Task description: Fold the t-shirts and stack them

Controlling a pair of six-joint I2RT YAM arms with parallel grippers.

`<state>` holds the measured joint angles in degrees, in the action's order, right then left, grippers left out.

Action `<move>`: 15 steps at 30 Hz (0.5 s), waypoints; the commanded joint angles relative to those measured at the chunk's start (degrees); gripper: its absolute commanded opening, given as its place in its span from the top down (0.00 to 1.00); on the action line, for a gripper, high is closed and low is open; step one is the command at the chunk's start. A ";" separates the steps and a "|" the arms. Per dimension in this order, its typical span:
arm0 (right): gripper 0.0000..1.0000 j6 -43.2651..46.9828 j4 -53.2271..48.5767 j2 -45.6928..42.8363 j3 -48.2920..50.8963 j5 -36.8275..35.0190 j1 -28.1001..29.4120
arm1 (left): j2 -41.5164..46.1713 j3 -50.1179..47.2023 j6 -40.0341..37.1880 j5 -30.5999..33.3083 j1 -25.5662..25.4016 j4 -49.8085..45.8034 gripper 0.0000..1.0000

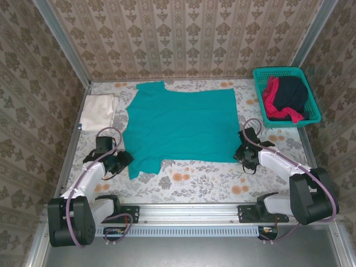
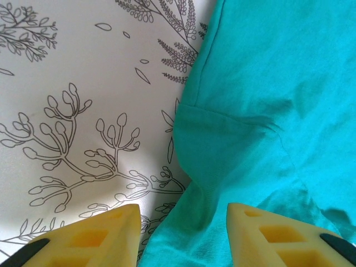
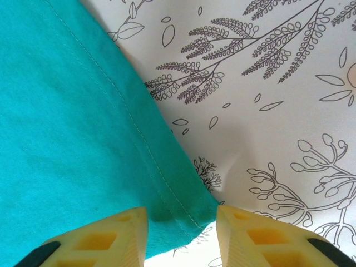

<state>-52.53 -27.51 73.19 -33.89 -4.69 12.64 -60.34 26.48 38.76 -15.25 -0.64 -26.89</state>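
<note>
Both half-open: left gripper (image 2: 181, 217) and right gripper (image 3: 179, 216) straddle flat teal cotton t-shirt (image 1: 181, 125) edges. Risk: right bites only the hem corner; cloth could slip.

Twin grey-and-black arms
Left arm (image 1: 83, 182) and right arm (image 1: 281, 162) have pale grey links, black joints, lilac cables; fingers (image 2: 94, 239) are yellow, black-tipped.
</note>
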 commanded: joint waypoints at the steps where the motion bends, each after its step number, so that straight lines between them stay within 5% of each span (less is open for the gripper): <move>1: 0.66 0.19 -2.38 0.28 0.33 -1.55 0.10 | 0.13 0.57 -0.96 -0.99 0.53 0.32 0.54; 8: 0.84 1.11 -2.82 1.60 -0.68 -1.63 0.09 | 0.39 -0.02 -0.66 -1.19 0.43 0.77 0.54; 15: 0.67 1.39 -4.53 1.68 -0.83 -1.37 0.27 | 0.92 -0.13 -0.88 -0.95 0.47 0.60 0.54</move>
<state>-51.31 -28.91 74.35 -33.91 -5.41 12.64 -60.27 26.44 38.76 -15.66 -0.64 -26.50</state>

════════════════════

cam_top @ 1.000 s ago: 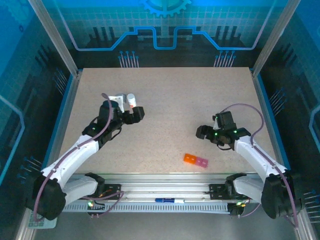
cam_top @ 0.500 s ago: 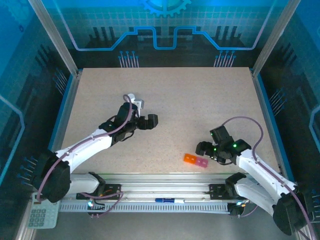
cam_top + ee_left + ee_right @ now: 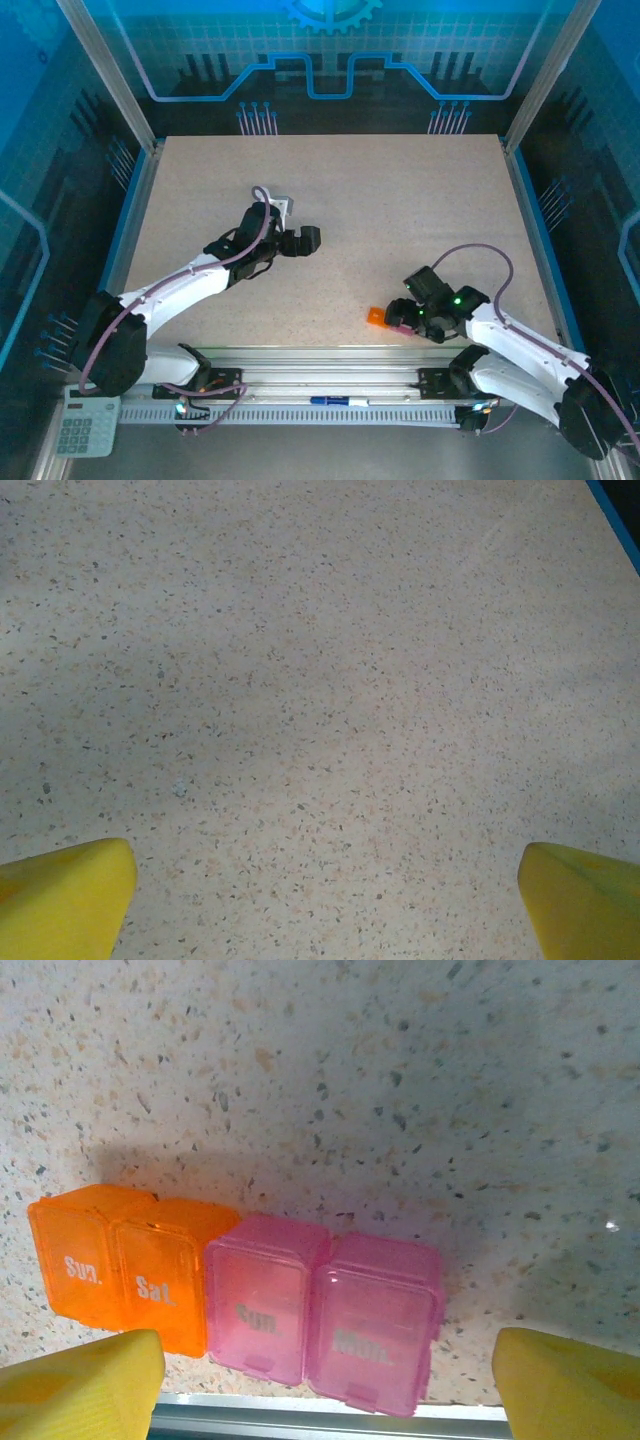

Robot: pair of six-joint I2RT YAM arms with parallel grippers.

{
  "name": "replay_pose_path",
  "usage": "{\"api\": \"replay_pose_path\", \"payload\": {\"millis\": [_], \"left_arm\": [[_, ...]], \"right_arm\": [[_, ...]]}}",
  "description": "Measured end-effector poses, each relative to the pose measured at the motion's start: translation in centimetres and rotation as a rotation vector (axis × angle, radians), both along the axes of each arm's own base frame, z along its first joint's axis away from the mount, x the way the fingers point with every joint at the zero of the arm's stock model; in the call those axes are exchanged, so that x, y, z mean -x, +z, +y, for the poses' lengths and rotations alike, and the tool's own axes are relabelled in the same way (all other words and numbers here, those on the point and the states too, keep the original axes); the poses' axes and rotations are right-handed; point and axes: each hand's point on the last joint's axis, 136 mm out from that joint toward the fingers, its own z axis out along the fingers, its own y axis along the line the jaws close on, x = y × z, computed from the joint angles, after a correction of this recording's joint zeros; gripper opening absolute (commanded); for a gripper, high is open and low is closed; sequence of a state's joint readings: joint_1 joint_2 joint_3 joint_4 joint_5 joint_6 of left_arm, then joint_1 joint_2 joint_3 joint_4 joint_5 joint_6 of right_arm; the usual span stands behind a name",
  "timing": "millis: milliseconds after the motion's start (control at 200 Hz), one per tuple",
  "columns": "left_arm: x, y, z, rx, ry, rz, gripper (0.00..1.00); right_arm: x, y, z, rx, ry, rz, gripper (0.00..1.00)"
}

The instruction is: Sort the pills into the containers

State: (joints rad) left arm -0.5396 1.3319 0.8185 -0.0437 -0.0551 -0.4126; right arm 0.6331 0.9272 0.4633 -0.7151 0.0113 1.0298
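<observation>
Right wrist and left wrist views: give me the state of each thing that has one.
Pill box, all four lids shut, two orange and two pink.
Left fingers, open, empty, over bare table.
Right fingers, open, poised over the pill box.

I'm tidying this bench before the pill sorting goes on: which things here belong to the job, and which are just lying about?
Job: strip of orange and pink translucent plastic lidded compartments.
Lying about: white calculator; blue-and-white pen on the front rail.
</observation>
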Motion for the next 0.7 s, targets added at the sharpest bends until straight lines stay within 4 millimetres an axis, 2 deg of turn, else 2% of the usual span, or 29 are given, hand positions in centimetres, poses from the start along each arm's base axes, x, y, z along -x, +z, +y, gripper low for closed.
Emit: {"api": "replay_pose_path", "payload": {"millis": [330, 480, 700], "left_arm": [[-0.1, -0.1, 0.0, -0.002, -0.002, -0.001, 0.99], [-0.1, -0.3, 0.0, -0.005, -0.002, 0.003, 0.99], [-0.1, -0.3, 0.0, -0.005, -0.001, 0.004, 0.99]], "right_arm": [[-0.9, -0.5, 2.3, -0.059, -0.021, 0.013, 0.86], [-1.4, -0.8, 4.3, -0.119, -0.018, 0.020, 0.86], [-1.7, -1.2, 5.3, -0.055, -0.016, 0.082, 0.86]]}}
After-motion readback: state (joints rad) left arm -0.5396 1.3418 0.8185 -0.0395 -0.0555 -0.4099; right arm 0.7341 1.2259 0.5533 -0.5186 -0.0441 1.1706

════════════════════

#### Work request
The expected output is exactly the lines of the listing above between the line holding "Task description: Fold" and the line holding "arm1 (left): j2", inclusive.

#### Output for this task
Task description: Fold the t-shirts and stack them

Controlling a pair of six-joint I2RT YAM arms with parallel grippers.

`<state>` holds the measured joint angles in degrees, in the action's order, right then left, grippers left out.

Action `<move>`: 15 steps at 30 Hz (0.5 s), waypoints; the commanded joint angles relative to those measured at the chunk's start (degrees); gripper: its absolute commanded opening, given as its place in its span from the top down (0.00 to 1.00); on the action line, for a gripper, high is closed and low is open; step one is the command at the chunk's start. A ";" separates the steps and a "|" the arms. Per dimension in this order, its typical span:
arm0 (right): gripper 0.0000..1.0000 j6 -43.2651..46.9828 j4 -53.2271..48.5767 j2 -45.6928..42.8363 j3 -48.2920..50.8963 j5 -36.8275..35.0190 j1 -28.1001..29.4120
arm1 (left): j2 -41.5164..46.1713 j3 -50.1179..47.2023 j6 -40.0341..37.1880 j5 -30.5999..33.3083 j1 -25.5662..25.4016 j4 -49.8085..45.8034 gripper 0.0000..1.0000

No more output will be produced.